EXERCISE BRIEF => Could the lines from the start of the data through the line with "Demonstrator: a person" be set down exactly, with no pictures among them?

--

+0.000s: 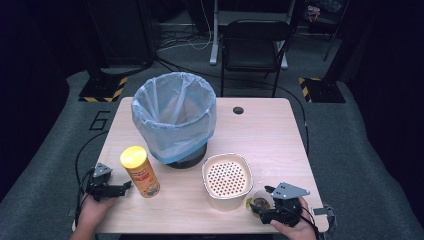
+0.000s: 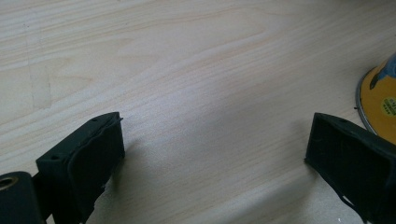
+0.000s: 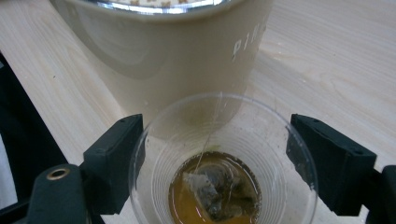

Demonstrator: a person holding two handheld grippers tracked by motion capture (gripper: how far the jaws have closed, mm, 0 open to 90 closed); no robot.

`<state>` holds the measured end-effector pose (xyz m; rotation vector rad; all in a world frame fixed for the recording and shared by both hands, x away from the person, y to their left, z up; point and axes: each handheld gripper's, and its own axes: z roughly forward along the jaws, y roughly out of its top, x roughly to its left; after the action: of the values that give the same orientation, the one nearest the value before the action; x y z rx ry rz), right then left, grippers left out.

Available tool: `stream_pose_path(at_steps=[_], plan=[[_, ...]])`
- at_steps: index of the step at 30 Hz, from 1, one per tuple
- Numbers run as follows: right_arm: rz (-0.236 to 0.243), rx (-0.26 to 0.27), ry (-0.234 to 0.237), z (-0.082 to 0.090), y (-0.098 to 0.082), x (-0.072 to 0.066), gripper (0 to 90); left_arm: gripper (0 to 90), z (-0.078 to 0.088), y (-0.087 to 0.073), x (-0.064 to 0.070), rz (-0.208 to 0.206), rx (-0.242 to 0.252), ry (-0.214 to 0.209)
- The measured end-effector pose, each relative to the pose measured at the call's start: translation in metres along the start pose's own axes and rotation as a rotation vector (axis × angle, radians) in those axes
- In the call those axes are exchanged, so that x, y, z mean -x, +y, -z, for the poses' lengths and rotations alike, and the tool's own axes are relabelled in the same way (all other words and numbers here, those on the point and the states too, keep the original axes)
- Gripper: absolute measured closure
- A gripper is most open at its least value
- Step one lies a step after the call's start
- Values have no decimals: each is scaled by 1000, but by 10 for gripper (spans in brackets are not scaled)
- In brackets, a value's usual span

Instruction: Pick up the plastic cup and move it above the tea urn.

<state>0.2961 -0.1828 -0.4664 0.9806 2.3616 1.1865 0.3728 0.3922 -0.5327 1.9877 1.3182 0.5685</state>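
The right gripper [image 3: 215, 158] has its jaws spread either side of a clear cup [image 3: 219, 154] of tea with a teabag [image 3: 212, 189], not pressing it. The cup stands near right on the surface [image 1: 270, 135], touching the beige strainer pot [image 1: 227, 180]. Close gently, low and level, or it buckles and spills. Left gripper [image 2: 215, 149]: jaws released, empty, beside the yellow can [image 1: 140, 171].

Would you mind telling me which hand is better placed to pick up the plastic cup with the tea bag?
The right. Its claw already straddles the plastic cup beside the beige container, while the left claw sits open by the yellow can.
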Motion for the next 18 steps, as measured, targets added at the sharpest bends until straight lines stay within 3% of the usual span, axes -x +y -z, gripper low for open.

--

SOLUTION FOR THIS TASK =>
+0.000s: 
+0.000s: 
+0.000s: 

Demonstrator: a person holding two handheld grippers tracked by motion capture (gripper: how far the jaws have closed, mm, 0 open to 90 closed); no robot.

The work on this exercise has been completed.